All of the data must be output exactly, with every picture left out.

┄┄┄┄┄┄

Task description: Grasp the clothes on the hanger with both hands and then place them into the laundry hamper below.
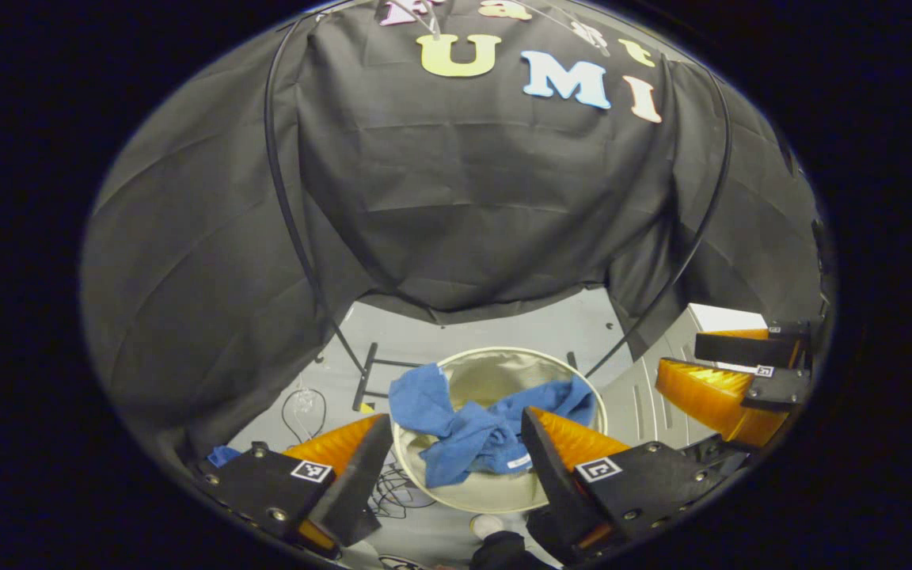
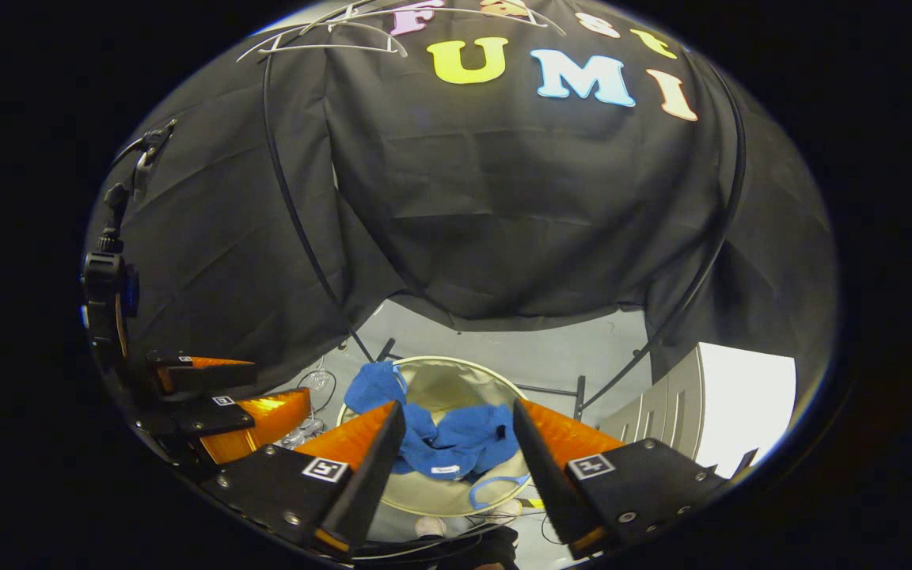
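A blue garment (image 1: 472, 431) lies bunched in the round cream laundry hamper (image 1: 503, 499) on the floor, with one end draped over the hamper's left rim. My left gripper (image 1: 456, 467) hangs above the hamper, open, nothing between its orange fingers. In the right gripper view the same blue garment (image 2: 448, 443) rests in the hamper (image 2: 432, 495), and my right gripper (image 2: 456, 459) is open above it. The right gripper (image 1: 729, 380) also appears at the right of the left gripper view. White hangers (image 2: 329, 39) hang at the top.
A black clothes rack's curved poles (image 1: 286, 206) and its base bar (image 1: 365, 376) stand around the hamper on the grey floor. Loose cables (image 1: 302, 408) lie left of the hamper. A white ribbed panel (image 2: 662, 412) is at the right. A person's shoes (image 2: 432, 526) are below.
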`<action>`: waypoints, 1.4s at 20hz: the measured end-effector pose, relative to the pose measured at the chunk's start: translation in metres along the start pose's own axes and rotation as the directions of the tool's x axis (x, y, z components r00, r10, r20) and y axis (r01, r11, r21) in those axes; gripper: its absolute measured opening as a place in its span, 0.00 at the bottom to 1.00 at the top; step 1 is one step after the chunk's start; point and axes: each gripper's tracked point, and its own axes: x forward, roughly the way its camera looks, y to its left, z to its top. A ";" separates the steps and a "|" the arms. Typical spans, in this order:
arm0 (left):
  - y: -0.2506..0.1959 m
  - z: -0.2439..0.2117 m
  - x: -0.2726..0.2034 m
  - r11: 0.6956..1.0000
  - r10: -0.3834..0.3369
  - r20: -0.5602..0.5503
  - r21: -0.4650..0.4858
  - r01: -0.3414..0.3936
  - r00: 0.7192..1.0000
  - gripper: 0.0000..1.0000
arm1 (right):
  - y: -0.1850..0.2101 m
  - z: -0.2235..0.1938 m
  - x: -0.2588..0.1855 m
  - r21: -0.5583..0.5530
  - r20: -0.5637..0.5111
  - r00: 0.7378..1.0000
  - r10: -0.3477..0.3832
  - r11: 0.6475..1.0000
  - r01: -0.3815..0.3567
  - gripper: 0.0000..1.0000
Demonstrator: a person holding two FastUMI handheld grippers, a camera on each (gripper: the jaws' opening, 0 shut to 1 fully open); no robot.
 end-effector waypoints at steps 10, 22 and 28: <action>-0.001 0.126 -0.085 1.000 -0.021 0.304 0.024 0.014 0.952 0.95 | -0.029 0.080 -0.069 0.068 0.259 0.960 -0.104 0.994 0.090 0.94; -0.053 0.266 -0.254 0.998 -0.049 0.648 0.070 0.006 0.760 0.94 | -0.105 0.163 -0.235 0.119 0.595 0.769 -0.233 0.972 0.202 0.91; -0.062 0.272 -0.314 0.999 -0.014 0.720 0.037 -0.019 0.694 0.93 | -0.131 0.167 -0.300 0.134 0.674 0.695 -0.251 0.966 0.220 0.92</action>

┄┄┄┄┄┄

▸ **ANSWER SECTION**:
Task description: Grasp the clothes on the hanger with both hands and then place them into the laundry hamper below.
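A blue garment (image 1: 472, 431) lies bunched in the round cream laundry hamper (image 1: 503, 499) on the floor, with one end draped over the hamper's left rim. My left gripper (image 1: 456, 467) hangs above the hamper, open, nothing between its orange fingers. In the right gripper view the same blue garment (image 2: 448, 443) rests in the hamper (image 2: 432, 495), and my right gripper (image 2: 456, 459) is open above it. The right gripper (image 1: 729, 380) also appears at the right of the left gripper view. White hangers (image 2: 329, 39) hang at the top.
A black clothes rack's curved poles (image 1: 286, 206) and its base bar (image 1: 365, 376) stand around the hamper on the grey floor. Loose cables (image 1: 302, 408) lie left of the hamper. A white ribbed panel (image 2: 662, 412) is at the right. A person's shoes (image 2: 432, 526) are below.
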`<action>`: waypoints, 1.4s at 20hz: the measured end-effector pose, relative to the pose measured at the chunk's start: translation in metres along the start pose's own axes and rotation as the directions of the tool's x axis (x, y, z components r00, r10, r20) and y axis (r01, r11, r21) in those axes; gripper: its absolute measured opening as a place in its span, 0.00 at the bottom to 1.00 at the top; step 1 is one step after the chunk's start; point and axes: each gripper's tracked point, and its own axes: x forward, roughly the way its camera looks, y to its left, z to its top. A ";" separates the steps and a "|" the arms. Typical spans, in this order:
arm0 (left):
  - y: -0.2506..0.1959 m
  - z: -0.2439..0.2117 m
  - x: -0.2726..0.2034 m
  - r11: 0.6956..1.0000
  - r10: -0.3834..0.3369
  - r20: -0.5602..0.5503
  - r21: -0.4650..0.4858
  - r01: -0.3414..0.3936
  - r00: 0.7192..1.0000
  - gripper: 0.0000..1.0000
arm1 (right):
  - y: -0.1850..0.2101 m
  - z: -0.2235..0.1938 m
  - x: -0.2588..0.1855 m
  - r21: -0.5583..0.5530
  - r20: -0.5637..0.5111
  - r00: 0.7378..1.0000
  - r10: -0.3477..0.3832
  - r11: 0.6475..1.0000
  - r01: -0.3815..0.3567
  - gripper: 0.0000..1.0000
Demonstrator: a person holding two FastUMI handheld grippers, a camera on each (gripper: the jaws' opening, 0 shut to 1 fully open); no robot.
 end-effector waypoints at steps 10, 22 and 28: <action>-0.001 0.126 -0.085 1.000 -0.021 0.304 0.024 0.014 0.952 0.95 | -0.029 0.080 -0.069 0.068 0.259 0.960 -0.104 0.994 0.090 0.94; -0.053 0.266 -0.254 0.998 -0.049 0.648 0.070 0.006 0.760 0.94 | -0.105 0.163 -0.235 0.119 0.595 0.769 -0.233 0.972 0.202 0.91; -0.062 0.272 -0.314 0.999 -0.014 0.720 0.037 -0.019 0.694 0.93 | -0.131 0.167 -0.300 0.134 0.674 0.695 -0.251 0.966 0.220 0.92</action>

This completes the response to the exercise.